L8 - Memory, Aging and Dementia Flashcards
Impaired memory is the earliest and best predictor of what?
The onset of Alzheimer’s
How would longitudinal studies typically measure changes in memory with age?
The same group of individuals would be tested on their memory at the start of the study, and then again a number of years later, and then again a number of years after that (e.g. 0 years, 10 years, 20 years).
How would cross-sectional studies typically measure changes in memory with age?
At the start of the study, a group of a particular age would be tested (i.e. 20 year olds). 10 years on, a different group of 30 year olds would be tested, and then 10 years from that a group of 40 year olds would be tested.
What are the advantages of using longitudinal studies to measure memory and aging?
+ Effect of age can be determined on an individual basis, helping to pinpoint precursors of a disease.
What are the limitations of using longitudinal studies to measure memory and aging?

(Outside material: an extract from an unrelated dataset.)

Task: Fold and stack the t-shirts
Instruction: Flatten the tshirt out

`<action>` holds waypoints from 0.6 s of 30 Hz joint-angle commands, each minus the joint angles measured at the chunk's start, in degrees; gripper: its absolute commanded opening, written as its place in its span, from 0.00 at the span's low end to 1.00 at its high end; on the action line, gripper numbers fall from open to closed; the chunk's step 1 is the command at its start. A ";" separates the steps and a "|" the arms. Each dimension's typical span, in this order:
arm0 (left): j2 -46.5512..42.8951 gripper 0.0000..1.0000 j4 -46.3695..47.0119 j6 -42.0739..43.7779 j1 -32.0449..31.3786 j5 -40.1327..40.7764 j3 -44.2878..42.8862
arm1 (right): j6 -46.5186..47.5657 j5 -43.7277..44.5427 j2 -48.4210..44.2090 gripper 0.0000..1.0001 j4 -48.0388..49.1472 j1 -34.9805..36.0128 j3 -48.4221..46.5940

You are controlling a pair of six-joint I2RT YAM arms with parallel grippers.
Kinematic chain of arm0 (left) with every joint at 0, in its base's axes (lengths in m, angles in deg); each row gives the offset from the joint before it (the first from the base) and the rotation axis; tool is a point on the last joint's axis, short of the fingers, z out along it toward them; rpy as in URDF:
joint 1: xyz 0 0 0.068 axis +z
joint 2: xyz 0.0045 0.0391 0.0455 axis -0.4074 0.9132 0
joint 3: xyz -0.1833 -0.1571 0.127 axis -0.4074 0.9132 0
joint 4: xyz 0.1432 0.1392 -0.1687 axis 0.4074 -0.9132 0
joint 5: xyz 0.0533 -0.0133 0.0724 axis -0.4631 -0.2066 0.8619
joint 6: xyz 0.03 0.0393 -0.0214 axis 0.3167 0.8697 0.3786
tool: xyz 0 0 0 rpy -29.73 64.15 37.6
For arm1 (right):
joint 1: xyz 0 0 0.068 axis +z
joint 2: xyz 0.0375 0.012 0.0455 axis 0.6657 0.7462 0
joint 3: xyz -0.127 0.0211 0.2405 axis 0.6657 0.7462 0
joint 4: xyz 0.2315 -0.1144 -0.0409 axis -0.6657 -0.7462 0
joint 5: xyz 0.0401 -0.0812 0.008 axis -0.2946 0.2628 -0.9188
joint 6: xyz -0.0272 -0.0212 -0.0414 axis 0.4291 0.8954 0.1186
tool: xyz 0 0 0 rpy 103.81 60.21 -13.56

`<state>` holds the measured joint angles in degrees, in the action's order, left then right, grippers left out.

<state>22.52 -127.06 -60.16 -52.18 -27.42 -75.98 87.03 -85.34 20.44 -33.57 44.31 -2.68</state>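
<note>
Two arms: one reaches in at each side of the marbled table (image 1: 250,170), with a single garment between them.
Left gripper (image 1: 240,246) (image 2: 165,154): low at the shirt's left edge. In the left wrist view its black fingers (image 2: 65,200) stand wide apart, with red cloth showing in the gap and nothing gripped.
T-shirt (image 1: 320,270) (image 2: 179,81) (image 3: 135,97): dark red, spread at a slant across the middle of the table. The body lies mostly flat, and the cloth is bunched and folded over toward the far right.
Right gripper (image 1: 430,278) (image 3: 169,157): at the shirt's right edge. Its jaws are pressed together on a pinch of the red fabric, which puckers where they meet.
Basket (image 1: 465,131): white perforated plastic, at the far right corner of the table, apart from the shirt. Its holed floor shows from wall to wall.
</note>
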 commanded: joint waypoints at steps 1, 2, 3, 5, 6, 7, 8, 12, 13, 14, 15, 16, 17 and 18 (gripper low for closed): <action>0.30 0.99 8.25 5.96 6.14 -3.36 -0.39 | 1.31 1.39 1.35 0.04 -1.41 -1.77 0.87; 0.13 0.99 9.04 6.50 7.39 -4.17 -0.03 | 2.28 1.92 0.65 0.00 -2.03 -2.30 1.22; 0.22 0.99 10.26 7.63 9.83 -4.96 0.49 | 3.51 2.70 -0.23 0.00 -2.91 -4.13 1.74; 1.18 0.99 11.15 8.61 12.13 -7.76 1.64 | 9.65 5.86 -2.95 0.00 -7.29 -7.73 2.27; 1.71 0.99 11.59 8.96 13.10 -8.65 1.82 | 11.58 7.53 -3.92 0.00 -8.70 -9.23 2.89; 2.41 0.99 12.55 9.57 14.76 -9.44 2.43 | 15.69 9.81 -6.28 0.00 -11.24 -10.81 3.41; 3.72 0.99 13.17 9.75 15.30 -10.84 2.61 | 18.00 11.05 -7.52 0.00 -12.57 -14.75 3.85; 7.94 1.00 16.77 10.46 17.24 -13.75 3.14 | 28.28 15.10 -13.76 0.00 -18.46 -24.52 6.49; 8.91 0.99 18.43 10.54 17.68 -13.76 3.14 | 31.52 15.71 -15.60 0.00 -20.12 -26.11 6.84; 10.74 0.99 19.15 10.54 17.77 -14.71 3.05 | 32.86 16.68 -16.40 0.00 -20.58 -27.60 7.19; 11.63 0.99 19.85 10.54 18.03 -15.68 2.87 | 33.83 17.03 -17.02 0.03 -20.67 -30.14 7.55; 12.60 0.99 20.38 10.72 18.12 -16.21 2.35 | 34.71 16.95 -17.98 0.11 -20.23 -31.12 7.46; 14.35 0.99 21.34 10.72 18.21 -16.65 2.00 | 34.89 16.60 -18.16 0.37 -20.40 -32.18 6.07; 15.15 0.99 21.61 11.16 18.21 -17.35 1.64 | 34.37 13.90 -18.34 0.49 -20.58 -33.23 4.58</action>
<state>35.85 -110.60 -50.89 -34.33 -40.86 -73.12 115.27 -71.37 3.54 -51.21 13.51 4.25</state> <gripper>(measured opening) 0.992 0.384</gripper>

- Expensive and time consuming
- High dropout rate
- Practice effects
What are the advantages of using cross-sectional studies to measure memory and aging?
+ No re-testing, so lower drop-out rate and no practice effects
+ Quicker and less expensive
What are the limitations of using cross-sectional studies to measure memory and aging?
- No direct comparison, performance can’t be related to past/future data
- Insensitive to cohort effects
What did Deary et al., (2004; 2006) find about the correlation between early and elderly IQ?
Early IQ at 11 years was highly correlated with IQ at 80 years (r = .66).
IQ at 11 was a good predictor of physical fitness at 80.
What are the general findings on performance changes in aging with tests of verbal memory span?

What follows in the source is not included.